Это имя выходит за пределы того, что я тут рассказываю, того, что могу рассказать. Это уже история. Правда, характеры нигде так не сказывались, как в этой истории, но тут уж ничего не поделаешь. История есть история. И некоторых участников ее я осуждаю в меру. Они действовали в силу исторической необходимости. Но я ненавижу тех добровольцев, что до сих пор бьют лежачего, утверждая этим свое положение на той ступеньке, куда с грехом, нет, со всеми смертными грехами пополам, удалось им взгромоздиться.
24 июня
Сегодня — памятный день. Пять лет назад начал я вести эти записи и вел их ежедневно, кроме тех случаев, когда уезжал или мне уж очень мешало что-нибудь. Но и тут я записывал за пропущенные дни, платил долг. Постепенно я привык к этому виду работы. Стал возить тетрадки с собой, когда уезжал, чтобы не прекращать, не нарушать непрерывности записей. Даже в мучительные дни съезда [255] я продолжал писать ежедневно, и предыдущая моя тетрадь в светло — серовато- голубой обложке куплена была на съезде в канцелярском киоске, в маленькой шумной комнатке, где стучали молотки — заколачивали в почтовом отделении посылки, а телефонные кабины были заняты все до единой делегатами, которые на разных языках во весь голос переговаривались с Грузией, с Азербайджаном, с Сыктывкаром, с Казанью. Я, ошеломленный жарой, громоздкостью происходящего, оскорбленный силой моей уязвимости (я считал, что стал сильней, оказалось же, что я обидчив по — старому), покупая тетрадь, не верил, что доведу ее до конца. И довел. Мне почему-то очень хотелось непременно довести записи до пятилетней годовщины, но тогда срок этот представлялся недостижимым. Но вот он приблизился. А я заболел. И когда меня уложили по поводу инфаркта, я продолжал писать. И все считал: пять лет без двух недель, пять лет без пяти дней. И вот сегодня ровно пять лет. Ни разу в жизни я не работал так систематично. К чему это привело? Ну, все-таки. Я начал свободнее чувствовать себя в области, где прежде терялся, — в прозе. Чувство глухонемоты иногда исчезает. Иногда чувствую, что приближаюсь к натуре на тон (Жеймо). За эти пять лет написал я, кроме этих тетрадок, три сценария, из которых один не принят, три пьесы — две получились не ахти [256] . Обозрение для Райкина (с Гузыниным). Кончил «Медведя» (в прошлом году). Сделал из своих записей несколько рассказов. Одно время что-то терял (с драматургией). Сейчас лучше. Пятилетие!
[255]
Речь идет о II Всесоюзном съезде писателей 1954 г.
[256]
За пять лет Шварц написал сценарии «Первое имя» (1953), «Царь Водокрут» (1954), «Дон Кихот» (1955) и пьесы «Первое имя» (1953), «Медведь» (1953) и «Два клена» (1953).
26 июня
Следующая фамилия Зандерлинг Курт Игнатьевич.

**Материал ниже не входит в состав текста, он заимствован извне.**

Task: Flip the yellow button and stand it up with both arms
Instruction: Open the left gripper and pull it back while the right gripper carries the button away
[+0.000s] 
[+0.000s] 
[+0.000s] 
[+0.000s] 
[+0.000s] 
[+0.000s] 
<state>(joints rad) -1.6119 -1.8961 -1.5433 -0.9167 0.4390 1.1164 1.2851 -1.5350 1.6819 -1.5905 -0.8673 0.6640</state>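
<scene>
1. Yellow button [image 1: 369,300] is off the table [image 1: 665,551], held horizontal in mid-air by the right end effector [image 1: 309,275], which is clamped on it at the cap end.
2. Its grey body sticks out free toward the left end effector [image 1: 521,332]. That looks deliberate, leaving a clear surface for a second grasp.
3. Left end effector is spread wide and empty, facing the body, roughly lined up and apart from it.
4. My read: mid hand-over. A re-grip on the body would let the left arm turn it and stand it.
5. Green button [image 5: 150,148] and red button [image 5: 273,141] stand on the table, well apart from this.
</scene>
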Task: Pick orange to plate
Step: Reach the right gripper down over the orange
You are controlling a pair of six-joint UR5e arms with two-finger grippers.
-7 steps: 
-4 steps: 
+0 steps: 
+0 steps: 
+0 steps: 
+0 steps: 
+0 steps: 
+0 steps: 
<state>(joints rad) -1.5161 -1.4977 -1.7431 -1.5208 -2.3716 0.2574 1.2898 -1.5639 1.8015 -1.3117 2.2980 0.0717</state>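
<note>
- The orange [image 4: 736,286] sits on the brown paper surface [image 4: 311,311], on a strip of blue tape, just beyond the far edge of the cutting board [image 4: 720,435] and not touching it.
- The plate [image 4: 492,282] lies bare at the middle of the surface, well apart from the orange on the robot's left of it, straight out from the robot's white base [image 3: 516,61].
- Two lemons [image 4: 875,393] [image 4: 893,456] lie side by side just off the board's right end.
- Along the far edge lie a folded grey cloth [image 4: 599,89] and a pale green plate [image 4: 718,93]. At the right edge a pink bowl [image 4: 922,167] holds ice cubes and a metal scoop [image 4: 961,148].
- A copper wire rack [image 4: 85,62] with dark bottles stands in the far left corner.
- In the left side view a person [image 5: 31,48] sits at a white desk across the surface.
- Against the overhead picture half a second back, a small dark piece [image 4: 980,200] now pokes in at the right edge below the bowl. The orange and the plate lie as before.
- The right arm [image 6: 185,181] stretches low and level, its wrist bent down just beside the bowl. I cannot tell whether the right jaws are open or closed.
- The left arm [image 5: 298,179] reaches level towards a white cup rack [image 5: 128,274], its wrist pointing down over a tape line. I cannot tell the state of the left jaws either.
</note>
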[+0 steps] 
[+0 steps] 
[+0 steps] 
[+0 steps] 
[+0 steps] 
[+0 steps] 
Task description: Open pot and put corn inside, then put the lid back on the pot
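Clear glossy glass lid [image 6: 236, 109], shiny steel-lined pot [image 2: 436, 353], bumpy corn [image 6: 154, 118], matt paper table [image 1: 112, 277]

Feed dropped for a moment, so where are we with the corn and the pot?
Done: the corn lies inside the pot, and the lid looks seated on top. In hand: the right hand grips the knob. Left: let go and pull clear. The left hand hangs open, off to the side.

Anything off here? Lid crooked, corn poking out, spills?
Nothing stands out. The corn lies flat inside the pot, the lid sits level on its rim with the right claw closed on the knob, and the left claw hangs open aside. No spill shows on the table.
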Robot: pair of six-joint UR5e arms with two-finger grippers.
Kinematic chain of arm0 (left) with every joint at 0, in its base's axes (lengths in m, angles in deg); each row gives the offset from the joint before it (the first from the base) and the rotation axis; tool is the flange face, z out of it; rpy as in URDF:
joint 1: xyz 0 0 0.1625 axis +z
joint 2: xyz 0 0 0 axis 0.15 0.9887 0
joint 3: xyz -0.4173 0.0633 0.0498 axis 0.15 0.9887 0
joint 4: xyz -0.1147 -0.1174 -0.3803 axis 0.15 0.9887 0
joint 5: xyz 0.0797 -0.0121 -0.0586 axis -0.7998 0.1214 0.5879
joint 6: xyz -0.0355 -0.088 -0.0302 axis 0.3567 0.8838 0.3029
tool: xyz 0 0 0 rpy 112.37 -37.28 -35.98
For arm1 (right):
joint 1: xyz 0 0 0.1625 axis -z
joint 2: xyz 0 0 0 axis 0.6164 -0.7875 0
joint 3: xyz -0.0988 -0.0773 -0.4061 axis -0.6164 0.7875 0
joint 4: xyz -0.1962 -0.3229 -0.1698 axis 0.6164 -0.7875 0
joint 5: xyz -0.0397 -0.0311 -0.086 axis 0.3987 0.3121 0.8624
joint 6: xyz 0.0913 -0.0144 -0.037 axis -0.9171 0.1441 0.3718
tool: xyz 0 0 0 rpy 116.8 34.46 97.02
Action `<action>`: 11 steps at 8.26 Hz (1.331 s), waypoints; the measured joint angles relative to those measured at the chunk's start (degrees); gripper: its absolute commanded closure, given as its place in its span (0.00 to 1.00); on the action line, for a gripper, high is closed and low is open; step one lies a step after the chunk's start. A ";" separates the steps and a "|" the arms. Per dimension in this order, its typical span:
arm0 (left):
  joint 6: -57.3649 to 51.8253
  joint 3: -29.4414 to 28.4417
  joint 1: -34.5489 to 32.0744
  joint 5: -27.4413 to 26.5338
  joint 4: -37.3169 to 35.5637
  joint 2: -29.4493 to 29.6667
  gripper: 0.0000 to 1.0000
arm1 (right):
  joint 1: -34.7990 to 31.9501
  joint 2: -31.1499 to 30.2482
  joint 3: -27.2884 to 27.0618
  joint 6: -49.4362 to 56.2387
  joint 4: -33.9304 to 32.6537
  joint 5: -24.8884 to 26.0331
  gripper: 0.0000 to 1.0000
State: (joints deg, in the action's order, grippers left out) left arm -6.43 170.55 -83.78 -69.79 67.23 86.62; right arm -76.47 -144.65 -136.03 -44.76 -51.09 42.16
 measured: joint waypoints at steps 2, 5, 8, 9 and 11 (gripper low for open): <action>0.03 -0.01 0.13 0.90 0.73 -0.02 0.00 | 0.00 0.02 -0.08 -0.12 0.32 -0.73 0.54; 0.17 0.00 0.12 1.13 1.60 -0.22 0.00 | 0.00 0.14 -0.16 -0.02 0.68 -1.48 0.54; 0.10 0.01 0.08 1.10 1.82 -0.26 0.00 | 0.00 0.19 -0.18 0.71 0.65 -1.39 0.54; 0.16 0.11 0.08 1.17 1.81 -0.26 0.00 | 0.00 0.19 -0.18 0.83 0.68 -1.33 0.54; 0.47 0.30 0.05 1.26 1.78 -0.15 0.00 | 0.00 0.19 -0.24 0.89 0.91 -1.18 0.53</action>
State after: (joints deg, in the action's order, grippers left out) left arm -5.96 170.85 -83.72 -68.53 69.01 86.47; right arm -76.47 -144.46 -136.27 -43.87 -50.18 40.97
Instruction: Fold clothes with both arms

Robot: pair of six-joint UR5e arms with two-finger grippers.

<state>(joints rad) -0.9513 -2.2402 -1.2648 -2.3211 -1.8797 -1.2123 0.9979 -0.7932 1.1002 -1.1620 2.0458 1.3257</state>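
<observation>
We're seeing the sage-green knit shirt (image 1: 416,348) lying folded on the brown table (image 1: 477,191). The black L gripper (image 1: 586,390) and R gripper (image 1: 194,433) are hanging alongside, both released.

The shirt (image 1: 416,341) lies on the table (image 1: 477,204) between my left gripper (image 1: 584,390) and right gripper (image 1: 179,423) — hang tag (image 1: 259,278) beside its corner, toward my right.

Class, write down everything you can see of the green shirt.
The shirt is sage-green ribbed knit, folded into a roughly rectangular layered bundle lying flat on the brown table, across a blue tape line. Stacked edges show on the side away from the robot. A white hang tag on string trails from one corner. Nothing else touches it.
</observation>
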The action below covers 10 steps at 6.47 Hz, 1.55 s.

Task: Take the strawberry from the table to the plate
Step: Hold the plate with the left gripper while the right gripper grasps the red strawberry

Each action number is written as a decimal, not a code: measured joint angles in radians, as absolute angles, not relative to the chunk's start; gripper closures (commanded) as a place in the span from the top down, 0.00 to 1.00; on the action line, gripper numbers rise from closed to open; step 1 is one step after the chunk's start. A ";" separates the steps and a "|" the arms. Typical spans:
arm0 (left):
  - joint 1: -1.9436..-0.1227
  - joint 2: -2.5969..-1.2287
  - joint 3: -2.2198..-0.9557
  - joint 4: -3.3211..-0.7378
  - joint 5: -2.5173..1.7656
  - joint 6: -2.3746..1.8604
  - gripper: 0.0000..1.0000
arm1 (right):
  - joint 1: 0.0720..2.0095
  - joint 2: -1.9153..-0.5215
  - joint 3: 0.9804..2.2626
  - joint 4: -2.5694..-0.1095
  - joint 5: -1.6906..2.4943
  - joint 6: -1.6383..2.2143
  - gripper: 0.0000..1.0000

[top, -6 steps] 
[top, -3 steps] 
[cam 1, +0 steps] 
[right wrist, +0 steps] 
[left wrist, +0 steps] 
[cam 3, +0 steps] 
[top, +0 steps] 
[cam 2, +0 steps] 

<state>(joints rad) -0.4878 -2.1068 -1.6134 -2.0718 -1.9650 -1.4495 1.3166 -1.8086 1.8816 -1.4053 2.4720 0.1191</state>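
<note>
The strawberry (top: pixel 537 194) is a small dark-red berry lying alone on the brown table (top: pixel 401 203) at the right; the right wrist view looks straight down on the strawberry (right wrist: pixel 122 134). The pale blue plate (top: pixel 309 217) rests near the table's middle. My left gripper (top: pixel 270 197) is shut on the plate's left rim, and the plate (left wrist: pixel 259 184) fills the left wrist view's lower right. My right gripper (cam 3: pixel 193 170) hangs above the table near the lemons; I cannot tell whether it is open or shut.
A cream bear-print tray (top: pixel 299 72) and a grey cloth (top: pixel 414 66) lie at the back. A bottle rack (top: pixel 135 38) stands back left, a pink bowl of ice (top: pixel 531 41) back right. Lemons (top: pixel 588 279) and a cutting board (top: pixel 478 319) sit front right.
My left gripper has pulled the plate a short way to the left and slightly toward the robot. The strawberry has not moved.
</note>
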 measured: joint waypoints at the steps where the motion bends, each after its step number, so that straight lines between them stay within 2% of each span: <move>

Сутулый, длиннолицый. Нос горбатый и чуть приплюснутый вместе с тем. Большеротый. Общее выражение — серьезное. И что-то непреодолимо немецкое начисто снимает то, что есть семитического в его чертах. Тоненькая, сутулая, высокая, прилежная фигурка.
Что-то, может быть, от гелертера [257] . Вот привезли свежий хлеб. Дачники выстроились в очередь. Курт Игнатьевич, углубившись в чтение, двигается к цели.
[257]
Человек, обладающий книжной ученостью, оторванный от жизни.